WHAT TO PRODUCE: Images are not part of the copy; transcribe all the data exactly.

DATASET SECTION:
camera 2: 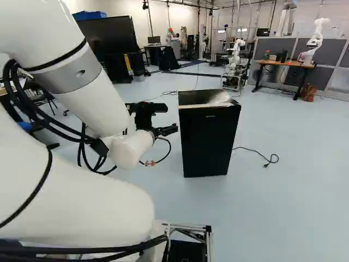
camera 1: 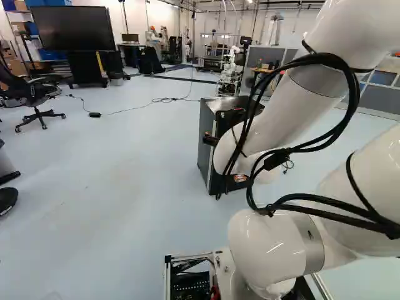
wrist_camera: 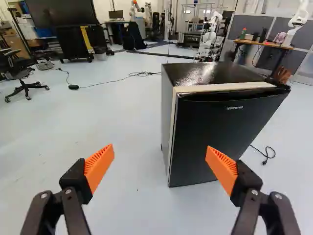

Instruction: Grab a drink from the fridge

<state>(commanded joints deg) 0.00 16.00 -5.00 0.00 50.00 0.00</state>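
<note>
Since the fridge (wrist_camera: 220, 134) door (wrist_camera: 215, 142) looks shut and the jaws carry nothing, the task seems to be at its very start. The jaws stand wide apart, orange pads (wrist_camera: 100, 165) facing each other with only air between them. No drink shows in any view; presumably it is inside, so whether there is one, and on which shelf, I cannot tell.

The fridge stands upright on the floor (camera 2: 289, 218), well short of the floor's far edge. The white arm (camera 2: 90, 101) reaches out beside it in the right base view, the jaws close by but apart from the door.

As for what is done, I would count only the approach, and perhaps not all of that. Left to do, by my reckoning: get hold of the door's edge, swing it clear, find the drink, close on it and bring it out. A poor hold on that edge could slip, or nudge the whole fridge across the floor.
</note>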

EXERCISE OUTPUT:
camera 2: 
camera 1: 
wrist_camera: 

Instruction: Grab a drink from the fridge

<state>(commanded joints deg) 0.00 16.00 -5.00 0.00 50.00 0.00</state>
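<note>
Since the fridge (wrist_camera: 220, 134) door (wrist_camera: 215, 142) looks shut and the jaws carry nothing, the task seems to be at its very start. The jaws stand wide apart, orange pads (wrist_camera: 100, 165) facing each other with only air between them. No drink shows in any view; presumably it is inside, so whether there is one, and on which shelf, I cannot tell.

The fridge stands upright on the floor (camera 2: 289, 218), well short of the floor's far edge. The white arm (camera 2: 90, 101) reaches out beside it in the right base view, the jaws close by but apart from the door.

As for what is done, I would count only the approach, and perhaps not all of that. Left to do, by my reckoning: get hold of the door's edge, swing it clear, find the drink, close on it and bring it out. A poor hold on that edge could slip, or nudge the whole fridge across the floor.
</note>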

Nothing else goes with this output.